Тот, кто переживал первый момент заключения, поймет, что я пережила: черная, беспросветная скорбь и отчаяние. Я упала на железную кровать; вокруг на каменном полу — лужи воды, по стенам текла вода, мрак и холод; крошечное окно у потолка не пропускало ни света, ни воздуха, пахло сыростью и затхлостью. В углу клозет и раковина. Железный столик и кровать приделаны к стене. На кровати лежали тоненький волосяной матрац и две грязные подушки. Я услышала, как поворачивали ключи в двойных замках огромной железной двери, и вошел ужасный мужчина с черной бородой, с грязными руками и злым, преступным лицом, окруженный толпой наглых, отвратительных солдат. Солдаты сорвали тюфячек с кровати, убрали вторую подушку и потом начали срывать с меня образки, золотые кольца. Этот субъект заявил мне, что он здесь вместо министра юстиции и от него зависит установить режим заключенным. Впоследствии он назвал себя — Кузмин, бывший каторжник, пробывший 15 лет в Сибири. Когда солдаты срывали золотую цепочку от креста, они глубоко поранили мне шею. Крест и несколько образков упали мне на колени. От боли я вскрикнула; тогда один из солдат ударил меня кулаком и, плюнув мне в лицо, они ушли, захлопнув за собою железную дверь. Холодная и голодная, я легла на голую кровать, покрылась своим пальто и от изнеможения и слез начала засыпать под насмешки и улюлюкание солдат, собравшись у двери и наблюдавших в окошко. Вдруг я услышала, что кто-то постучал в стену, и поняла, что верно это госпожа Сухомлинова, заключенная рядом со мною, и в эту минуту это меня нравственно поддержало.

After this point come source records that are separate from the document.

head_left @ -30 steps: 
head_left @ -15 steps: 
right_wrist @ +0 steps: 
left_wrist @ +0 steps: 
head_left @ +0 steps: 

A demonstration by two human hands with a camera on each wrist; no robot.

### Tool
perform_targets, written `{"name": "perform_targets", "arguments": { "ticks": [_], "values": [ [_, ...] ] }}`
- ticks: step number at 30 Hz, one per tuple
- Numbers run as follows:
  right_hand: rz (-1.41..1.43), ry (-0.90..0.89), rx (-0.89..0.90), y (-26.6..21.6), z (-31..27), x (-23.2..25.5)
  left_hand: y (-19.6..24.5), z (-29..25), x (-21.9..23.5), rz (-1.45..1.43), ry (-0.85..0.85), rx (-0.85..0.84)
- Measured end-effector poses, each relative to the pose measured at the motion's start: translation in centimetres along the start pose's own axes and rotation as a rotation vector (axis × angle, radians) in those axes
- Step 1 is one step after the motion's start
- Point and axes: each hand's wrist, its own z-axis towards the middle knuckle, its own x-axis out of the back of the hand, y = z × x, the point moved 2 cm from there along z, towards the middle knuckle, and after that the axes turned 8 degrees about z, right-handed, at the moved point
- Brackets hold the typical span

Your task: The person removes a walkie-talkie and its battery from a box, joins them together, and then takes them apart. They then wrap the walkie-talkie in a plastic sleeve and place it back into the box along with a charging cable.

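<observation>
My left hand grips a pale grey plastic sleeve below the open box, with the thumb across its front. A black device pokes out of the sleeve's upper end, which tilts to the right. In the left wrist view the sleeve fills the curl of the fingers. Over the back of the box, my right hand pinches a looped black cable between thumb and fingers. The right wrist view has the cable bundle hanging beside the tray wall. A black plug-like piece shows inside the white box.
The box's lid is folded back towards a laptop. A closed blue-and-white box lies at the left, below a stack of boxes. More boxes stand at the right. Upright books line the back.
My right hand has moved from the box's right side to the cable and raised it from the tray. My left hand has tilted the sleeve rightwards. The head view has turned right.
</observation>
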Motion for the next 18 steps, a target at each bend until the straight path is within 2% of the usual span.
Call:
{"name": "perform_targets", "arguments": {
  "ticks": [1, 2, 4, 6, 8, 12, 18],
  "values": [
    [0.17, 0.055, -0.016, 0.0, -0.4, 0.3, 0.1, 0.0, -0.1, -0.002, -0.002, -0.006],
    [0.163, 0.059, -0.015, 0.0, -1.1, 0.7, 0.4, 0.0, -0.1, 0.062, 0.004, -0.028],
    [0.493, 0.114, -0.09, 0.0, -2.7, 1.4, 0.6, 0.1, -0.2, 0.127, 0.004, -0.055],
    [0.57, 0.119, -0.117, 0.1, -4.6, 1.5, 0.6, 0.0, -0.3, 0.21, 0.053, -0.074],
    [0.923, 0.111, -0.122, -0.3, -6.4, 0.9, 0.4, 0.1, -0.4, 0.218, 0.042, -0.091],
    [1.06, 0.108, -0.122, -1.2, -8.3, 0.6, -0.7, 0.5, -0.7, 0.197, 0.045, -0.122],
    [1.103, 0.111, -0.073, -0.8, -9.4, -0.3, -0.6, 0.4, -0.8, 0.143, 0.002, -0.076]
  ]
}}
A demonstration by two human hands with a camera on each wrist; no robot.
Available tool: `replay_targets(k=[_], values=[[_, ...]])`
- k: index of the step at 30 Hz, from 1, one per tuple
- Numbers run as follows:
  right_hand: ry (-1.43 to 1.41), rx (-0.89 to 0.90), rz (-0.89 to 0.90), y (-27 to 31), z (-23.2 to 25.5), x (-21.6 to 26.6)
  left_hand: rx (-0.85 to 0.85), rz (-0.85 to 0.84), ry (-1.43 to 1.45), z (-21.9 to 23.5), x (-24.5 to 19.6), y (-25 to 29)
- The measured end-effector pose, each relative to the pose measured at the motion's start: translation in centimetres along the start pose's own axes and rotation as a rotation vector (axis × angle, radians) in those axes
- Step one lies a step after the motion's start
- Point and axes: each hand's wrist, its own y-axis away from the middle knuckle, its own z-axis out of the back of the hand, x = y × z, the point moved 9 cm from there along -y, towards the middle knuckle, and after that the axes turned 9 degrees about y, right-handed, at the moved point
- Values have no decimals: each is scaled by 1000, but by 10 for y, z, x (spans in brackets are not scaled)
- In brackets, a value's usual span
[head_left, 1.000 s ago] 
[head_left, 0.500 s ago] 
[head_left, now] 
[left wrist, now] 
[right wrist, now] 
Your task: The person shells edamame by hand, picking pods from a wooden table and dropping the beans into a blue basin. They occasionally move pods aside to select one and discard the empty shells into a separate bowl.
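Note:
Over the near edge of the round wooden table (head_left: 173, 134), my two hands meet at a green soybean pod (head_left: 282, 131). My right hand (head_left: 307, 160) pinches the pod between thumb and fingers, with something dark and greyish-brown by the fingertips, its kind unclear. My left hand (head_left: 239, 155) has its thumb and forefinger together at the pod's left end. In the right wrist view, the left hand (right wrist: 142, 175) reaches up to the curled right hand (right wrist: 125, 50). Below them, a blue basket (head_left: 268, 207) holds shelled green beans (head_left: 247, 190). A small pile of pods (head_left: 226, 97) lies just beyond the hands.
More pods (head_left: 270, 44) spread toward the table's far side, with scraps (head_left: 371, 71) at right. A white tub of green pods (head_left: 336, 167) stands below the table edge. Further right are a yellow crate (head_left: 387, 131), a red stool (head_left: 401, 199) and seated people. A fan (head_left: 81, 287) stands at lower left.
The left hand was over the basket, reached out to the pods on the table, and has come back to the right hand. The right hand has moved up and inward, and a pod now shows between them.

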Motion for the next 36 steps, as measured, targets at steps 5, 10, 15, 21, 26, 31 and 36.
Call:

После этого я заснула, так как следующее, что я помню, это то, что появился солдат с кипятком и куском черного хлеба; чай я могла получать лишь потом, когда мне прислали денег. Первые дни я пила один кипяток. Засыпала с корочкой черного хлеба во рту.
В первый день пришла какая-то женщина, которая раздела меня до нага и надела на меня арестантскую рубашку. Как я дрожала, когда снимали мое белье… Платье разрешили оставить. Раздевая меня, женщина увидела на моей руке запаянный золотой браслет, который я никогда не снимала. Помню, как было больно, когда солдаты стаскивали его с руки. Даже черствый каторжник Кузьмин, присутствовавший при этом, увидя, как слезы текли по моим щекам, грубо заметил: «оставьте, не мучьте! Пусть она только отвечает, что никому не отдаст!»
Я голодала. Два раза в день приносили полмиски бурды, вроде супа, в которой солдаты часто плевали, клали стекло. От него воняло тухлой рыбой, так что я затыкала нос, проглатывая немного, чтобы только не умереть от голода; остальное же выливала в клозет, выливала по той причине, что, раз заметив, что я не съела всего, тюремщики угрозили убить меня, если это повторится. За все эти месяцы мне не разрешили принести еду на дома. Первый месяц мы были совершенно в руках караула. Все время по коридорам ходили часовые. Входили в камеры всегда по несколько человек сразу. Всякие занятия были запрещены в тюрьме, «занятие — не есть сидение в казематах», — говорил комендант, когда я просила его разрешить мне шить.
Жизнь наша была медленной смертной казнью. Ежедневно нас выводили ровно на 10 минут на маленький дворик с несколькими деревцами; посреди двора стояла баня. Шесть вооруженных солдат выводили всех заключенных по очереди. В первое утро, когда я вышла из холода и запаха могилы на свежий воздух, даже на эти 10 минут, я пришла в себя, ощутив, что еще жива и как-то стало легче. Ни один сад в мире не доставлял никому столько радости, как наш убогий садик в крепости. В баню водили по пятницам и субботам раз в две недели; на мытье давали полчаса. Водила нас надзирательница с часовым. Ждали мы этого дня с нетерпением. Зато на другой день мы лишались прогулки, так как все в один день не успевали помыться, а пока водили в баню, гулять не разрешалось.
Я не раздевалась; у меня было два шерстяных платка; один я надевала на голову; другой на плечи; покрывалась же своим пальто. Холодно было от мокрого пола и стен. Я спала 3–4 часа. Затем уже слышала каждую четверть часа бой часов на соборе. Около 7 часов начинался шум в коридорах: разносили дрова и бросали их у печей. Просыпаясь, я грелась в единственном теплом уголке камеры, где снаружи была печь: часами простаивала я на своих костылях, прислонившись к сухой стене.
От сырости в камере я схватила глубокий бронхит, который бросился на легкие; температура поднималась до 40 гр. Я кашляла день и ночь; фельдшер ставил банки.
Почти каждое утро, подымаясь с кровати, я теряла сознание. Солдаты, входя, находили меня на полу. От сырости, от кровати до двери образовалась огромная лужа воды. Я просыпалась от холода, лежа в этой луже и весь день после дрожала в промокшем платье. Иные солдаты, войдя, ударяли ногой, другие же жалели и волокли на кровать, А положат, захлопнут дверь и запрут. И вот лежишь часами, встать и достучатся нет сил.